On April 24, 1792 Anna married Freiherr Friedrich Clemens von Elverfeldt zu Dahlhausen and Steinhausen in Telgte , to whom she gave four sons and a daughter: Carl, Friedrich, Max, Wilhelm and Wilhelmina. She stayed at Loburg Castle in Ostbevern until her death and was buried in the Anna Chapel named after her at the side of her husband. A painting of her with her family, which was made by Johann Christoph Rincklake , is still in the possession of the von Beverförde family in Ostbevern today.

literature

  • Robert Bory: Ludwig van Beethoven. His life and work in pictures. Zurich 1960.
  • Lewis Lockwood: Beethoven. His music - his life. Stuttgart 2009. ISBN 3-476-02231-5 .
  • Malte Korff: Ludwig van Beethoven. Berlin 2010. ISBN 3-518-18246-3 .

Web links

Individual evidence

  1. Martin Blindow, The relationships between the court orchestras in Bonn and Münster at the end of the 18th century , in: Bonner Beethoven Studies , Volume 9, pp. 53–88, here p. 81 (gives the date of birth 1773 without the exact date)
  2. Alexander Wheelock Thayer , Ludwig van Beethovens Leben , 3rd edition, Leipzig 1916, Volume 1, p. 284 (gives as date of birth 1774 with exact date)
  3. from Liber status animarum (Latin literally: Book of the condition / inventory of the living) Ostbevern Pastor Spithöver 1608 ff Ostbevern parish archive.
  4. from Liber status animarum (Latin literally: Book of the condition / inventory of the living) Ostbevern Pastor Spithöver 1608 ff Ostbevern parish archive. see picture on talk page
  5. Chamber music in the Westerholt House
  6. ^ Siegfried Schmieder: Ostbevern - Contributions to History and Culture, History of Loburg, Warendorf 1988, p. 570
  7. ^ Christian Gottlob Neefe: Berlinische Musikalische Zeitung. Eight and thirty-eighth piece, October 19, 1793, in: Berlinische Musikalische Zeitung (edited by Carl Walk) Berlin 1794, pp. 150/151 .
  8. Alexander Wheelock Thayer , Ludwig van Beethovens Leben , 3rd edition, Leipzig 1916, Volume 1, p. 284
  9. ibid
  10. ^ Siegfried Schmieder: Ostbevern - Contributions to History and Culture, History of Loburg, Warendorf 1988, p. 575
  11. ^ Sieghard Brandenburg: Ludwig van Beethoven, Briefwechsel Gesamtausgabe, Volume 1 1783–1807, published on behalf of the Beethoven House in Bonn by Sieghard Brandenburg, Munich 1996, p. 31
  12. ^ Facsimile of the letter in Robert Bory: Ludwig van Beethoven, His life and his work in pictures.
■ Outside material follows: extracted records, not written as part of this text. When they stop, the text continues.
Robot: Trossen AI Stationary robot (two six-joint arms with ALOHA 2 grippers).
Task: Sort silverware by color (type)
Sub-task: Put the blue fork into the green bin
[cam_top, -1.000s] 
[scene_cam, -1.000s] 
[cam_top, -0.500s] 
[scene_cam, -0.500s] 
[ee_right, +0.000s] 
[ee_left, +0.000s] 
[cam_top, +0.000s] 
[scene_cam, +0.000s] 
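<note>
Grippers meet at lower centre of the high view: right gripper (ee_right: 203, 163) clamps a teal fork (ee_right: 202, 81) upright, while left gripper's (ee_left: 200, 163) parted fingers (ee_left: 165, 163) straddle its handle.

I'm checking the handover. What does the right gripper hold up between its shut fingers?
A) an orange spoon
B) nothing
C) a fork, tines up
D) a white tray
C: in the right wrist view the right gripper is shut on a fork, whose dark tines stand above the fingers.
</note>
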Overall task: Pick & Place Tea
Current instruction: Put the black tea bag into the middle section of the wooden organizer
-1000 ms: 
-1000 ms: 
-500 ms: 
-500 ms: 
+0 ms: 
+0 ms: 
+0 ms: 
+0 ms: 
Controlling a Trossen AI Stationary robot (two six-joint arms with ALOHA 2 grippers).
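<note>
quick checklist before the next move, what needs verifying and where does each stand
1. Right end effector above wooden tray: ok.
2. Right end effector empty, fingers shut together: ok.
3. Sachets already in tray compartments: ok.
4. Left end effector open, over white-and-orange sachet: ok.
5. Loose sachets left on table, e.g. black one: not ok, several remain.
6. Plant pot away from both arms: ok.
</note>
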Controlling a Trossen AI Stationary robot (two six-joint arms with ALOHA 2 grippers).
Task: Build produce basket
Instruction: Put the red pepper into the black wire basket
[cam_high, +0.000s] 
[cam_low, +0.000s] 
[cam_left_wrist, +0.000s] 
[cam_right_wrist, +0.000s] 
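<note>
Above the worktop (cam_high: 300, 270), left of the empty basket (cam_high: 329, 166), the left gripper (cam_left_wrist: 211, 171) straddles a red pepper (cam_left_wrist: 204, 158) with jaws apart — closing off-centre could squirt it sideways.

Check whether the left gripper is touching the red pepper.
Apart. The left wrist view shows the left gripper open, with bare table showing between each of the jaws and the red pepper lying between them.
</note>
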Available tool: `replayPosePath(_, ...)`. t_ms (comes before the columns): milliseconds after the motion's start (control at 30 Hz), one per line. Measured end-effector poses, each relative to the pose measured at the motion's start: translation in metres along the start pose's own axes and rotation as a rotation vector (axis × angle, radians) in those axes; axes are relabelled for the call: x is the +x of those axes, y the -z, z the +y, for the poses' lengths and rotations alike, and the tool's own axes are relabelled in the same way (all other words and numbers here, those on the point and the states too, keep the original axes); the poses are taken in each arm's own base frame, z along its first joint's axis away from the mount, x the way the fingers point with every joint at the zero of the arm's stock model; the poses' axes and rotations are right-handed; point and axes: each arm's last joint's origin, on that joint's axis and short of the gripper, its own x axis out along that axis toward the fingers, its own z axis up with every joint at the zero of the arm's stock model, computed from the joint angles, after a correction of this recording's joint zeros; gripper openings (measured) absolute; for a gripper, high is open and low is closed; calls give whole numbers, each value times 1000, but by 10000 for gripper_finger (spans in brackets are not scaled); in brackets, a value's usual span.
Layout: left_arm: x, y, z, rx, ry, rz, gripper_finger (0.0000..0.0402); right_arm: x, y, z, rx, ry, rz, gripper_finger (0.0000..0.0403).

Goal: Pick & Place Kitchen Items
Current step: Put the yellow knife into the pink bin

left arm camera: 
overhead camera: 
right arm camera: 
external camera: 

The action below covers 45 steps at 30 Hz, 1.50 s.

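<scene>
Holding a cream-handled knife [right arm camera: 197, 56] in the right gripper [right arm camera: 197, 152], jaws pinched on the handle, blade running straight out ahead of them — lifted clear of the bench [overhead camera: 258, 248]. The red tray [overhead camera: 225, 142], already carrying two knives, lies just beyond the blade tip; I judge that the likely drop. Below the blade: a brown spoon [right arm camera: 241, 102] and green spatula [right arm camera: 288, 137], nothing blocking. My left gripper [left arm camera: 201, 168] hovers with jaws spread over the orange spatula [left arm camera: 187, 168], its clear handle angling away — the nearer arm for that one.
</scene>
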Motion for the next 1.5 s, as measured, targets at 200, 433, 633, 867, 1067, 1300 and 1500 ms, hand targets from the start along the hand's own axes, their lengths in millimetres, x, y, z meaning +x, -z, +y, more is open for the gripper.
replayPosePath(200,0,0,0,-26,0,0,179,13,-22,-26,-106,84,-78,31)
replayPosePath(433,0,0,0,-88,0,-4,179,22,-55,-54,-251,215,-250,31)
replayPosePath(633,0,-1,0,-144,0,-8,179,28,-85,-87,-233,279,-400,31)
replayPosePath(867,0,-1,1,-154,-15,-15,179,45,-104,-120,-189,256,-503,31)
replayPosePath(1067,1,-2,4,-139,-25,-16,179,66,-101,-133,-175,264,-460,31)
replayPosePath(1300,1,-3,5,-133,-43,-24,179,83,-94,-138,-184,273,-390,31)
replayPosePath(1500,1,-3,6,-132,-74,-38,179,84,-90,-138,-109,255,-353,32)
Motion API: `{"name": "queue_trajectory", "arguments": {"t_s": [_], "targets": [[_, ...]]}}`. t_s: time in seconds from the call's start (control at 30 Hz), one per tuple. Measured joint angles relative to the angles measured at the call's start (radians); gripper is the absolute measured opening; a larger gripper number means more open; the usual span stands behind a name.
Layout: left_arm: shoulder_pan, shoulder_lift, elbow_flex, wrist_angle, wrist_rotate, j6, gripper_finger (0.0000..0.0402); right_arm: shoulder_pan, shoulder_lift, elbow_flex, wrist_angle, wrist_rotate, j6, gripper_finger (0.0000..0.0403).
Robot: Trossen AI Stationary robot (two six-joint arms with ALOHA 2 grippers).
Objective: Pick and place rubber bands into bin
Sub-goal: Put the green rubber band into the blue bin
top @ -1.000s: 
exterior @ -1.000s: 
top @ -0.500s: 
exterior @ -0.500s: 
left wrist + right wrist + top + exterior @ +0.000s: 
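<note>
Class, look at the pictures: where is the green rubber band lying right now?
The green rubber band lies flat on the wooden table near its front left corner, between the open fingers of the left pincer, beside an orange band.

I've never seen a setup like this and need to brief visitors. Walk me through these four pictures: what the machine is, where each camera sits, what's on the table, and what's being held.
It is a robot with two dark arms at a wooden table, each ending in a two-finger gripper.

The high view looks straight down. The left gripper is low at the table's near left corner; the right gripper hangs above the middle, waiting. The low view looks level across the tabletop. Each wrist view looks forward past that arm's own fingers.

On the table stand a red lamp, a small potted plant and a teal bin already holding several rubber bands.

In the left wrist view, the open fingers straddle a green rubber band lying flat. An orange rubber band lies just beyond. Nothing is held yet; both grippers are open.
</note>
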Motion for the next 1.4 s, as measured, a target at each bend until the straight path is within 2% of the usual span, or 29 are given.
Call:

Zurich 1960, p. 48.
  13. Proof: Schmidt-Görg 41. - SBH 490 Facsimile of the Beethoven House: Schiedermair, Beethoven. Contributions to life and work based on documents from the Beethoven House, Bonn 1930
  14. ^ Sieghard Brandenburg: Ludwig van Beethoven, Briefwechsel Gesamtausgabe, Volume 6, 1825–1827, published on behalf of the Beethoven-Haus Bonn by Sieghard Brandenburg, Munich 1996, p. 346.